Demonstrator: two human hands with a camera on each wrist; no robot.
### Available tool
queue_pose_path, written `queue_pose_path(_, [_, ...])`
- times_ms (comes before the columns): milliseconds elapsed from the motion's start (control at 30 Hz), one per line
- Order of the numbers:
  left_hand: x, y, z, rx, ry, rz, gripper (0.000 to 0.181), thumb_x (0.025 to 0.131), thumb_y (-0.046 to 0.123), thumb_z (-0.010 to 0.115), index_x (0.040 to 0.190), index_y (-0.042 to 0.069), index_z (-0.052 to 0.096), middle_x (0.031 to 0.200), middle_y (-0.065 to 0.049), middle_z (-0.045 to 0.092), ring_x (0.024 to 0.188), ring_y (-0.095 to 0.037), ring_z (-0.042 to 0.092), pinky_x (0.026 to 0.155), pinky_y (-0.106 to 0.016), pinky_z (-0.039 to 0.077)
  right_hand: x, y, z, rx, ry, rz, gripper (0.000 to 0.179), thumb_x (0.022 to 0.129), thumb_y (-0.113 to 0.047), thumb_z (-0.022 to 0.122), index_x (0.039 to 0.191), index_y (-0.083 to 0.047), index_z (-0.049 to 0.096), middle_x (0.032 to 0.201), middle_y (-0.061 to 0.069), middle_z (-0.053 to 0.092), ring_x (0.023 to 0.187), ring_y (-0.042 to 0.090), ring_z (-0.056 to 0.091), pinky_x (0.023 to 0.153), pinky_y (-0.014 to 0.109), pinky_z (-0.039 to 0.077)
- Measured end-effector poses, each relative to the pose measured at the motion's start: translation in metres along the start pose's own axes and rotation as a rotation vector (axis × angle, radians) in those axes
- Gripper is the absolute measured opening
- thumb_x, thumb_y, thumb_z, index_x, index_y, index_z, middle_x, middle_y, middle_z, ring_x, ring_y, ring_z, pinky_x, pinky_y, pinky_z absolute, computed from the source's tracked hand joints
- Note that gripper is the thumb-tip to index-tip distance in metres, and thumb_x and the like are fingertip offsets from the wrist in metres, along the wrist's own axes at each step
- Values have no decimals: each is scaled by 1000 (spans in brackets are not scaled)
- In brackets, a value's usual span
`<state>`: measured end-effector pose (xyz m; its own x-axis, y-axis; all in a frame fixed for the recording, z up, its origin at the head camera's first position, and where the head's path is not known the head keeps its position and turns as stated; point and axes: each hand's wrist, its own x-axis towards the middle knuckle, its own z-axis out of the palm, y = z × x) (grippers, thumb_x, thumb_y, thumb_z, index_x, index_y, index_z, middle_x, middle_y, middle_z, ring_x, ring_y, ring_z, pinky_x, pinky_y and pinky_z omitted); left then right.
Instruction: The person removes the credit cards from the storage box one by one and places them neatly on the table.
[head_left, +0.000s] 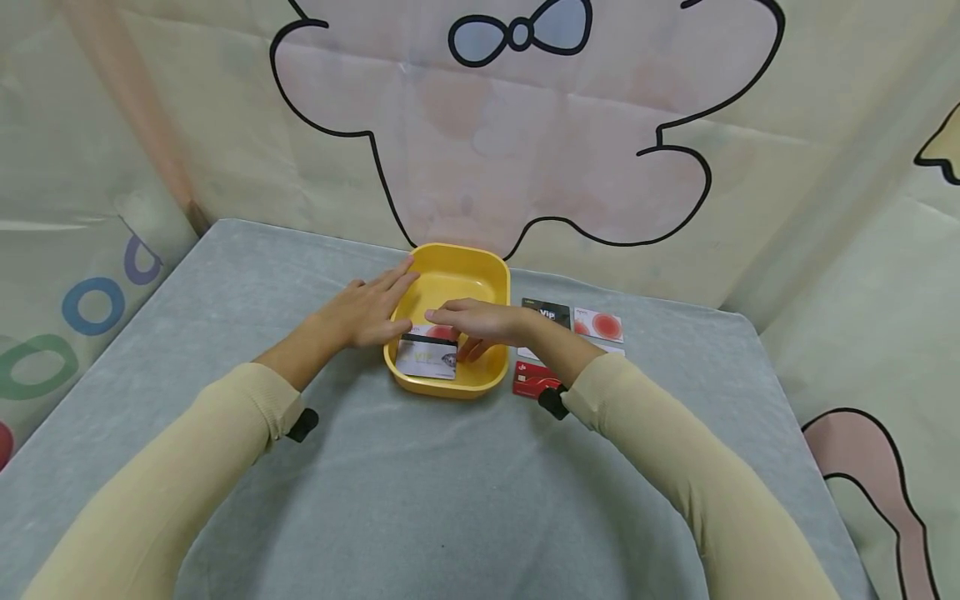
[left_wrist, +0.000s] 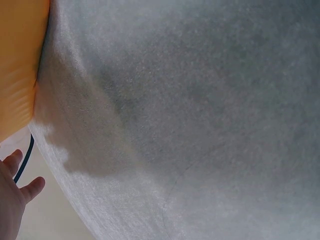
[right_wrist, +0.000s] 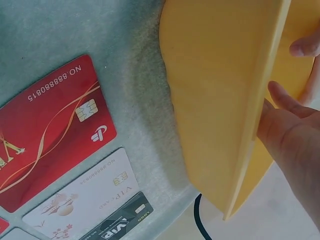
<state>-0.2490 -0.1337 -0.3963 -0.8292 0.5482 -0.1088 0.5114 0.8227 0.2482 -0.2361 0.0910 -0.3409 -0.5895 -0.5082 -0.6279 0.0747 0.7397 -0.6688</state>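
A yellow tray (head_left: pixel 471 382) stands at the table's far edge. Inside it, a silver-white card (head_left: pixel 423 360) with a black stripe lies at the near left, partly over a card with red patches (head_left: pixel 441 332). My left hand (head_left: pixel 367 308) is at the tray's left side, fingers extended over the rim and thumb tip by the cards. Over the tray's right rim reaches my right hand (head_left: pixel 480 321), its thumb and fingers apart and fingers pointing down beside the silver-white card. Nothing shows between them in the right wrist view, where the hand (right_wrist: pixel 295 122) is partly cut off.
Right of the tray lie a red card (right_wrist: pixel 55 132), a white card (right_wrist: pixel 85 192), a black VIP card (right_wrist: pixel 120 220) and a white card with red circles (head_left: pixel 598 325). Grey-blue cloth (head_left: pixel 420 483) covers the table. A printed fabric backdrop (head_left: pixel 225 167) stands behind.
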Motion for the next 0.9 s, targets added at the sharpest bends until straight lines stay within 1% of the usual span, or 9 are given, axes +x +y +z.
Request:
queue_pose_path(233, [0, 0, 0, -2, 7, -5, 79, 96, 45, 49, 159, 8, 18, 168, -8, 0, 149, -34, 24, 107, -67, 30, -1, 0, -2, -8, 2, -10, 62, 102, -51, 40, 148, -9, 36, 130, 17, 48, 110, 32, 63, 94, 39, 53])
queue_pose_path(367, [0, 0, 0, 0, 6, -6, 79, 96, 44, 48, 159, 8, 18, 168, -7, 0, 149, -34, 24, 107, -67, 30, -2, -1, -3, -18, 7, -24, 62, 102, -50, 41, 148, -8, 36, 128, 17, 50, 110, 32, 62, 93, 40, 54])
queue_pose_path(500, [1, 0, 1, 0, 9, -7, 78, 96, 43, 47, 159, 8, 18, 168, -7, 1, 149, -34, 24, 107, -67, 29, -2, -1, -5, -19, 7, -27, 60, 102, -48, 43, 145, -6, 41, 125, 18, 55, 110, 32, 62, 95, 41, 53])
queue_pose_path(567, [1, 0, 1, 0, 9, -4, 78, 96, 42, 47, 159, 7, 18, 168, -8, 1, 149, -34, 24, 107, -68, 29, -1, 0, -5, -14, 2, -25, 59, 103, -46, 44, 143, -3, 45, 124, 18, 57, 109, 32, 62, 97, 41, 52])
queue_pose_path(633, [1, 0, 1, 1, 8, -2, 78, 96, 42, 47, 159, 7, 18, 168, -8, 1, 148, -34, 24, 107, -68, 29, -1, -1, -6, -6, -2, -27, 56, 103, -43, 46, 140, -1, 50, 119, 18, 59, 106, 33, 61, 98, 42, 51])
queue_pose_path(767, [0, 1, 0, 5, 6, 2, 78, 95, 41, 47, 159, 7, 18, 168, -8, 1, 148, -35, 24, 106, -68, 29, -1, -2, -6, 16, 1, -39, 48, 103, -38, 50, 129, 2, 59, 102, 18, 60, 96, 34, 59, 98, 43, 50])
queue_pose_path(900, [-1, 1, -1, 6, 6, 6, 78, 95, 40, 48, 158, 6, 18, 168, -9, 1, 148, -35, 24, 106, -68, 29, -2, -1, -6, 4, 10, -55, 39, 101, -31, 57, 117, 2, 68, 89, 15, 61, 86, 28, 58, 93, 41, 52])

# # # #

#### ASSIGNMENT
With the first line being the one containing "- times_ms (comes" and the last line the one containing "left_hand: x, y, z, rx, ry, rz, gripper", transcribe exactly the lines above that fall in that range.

#### ANSWER BOX
- times_ms (comes before the columns): milliseconds elapsed from the motion's start (control at 30 Hz), one per line
- Order of the numbers:
  left_hand: x, y, z, rx, ry, rz, gripper (0.000 to 0.181), thumb_x (0.025 to 0.131), thumb_y (-0.046 to 0.123), thumb_z (-0.010 to 0.115), index_x (0.040 to 0.190), index_y (-0.042 to 0.069), index_z (-0.052 to 0.096), middle_x (0.031 to 0.200), middle_y (-0.065 to 0.049), middle_z (-0.045 to 0.092), ring_x (0.024 to 0.188), ring_y (-0.095 to 0.037), ring_z (-0.042 to 0.092), pinky_x (0.026 to 0.155), pinky_y (-0.106 to 0.016), pinky_z (-0.039 to 0.077)

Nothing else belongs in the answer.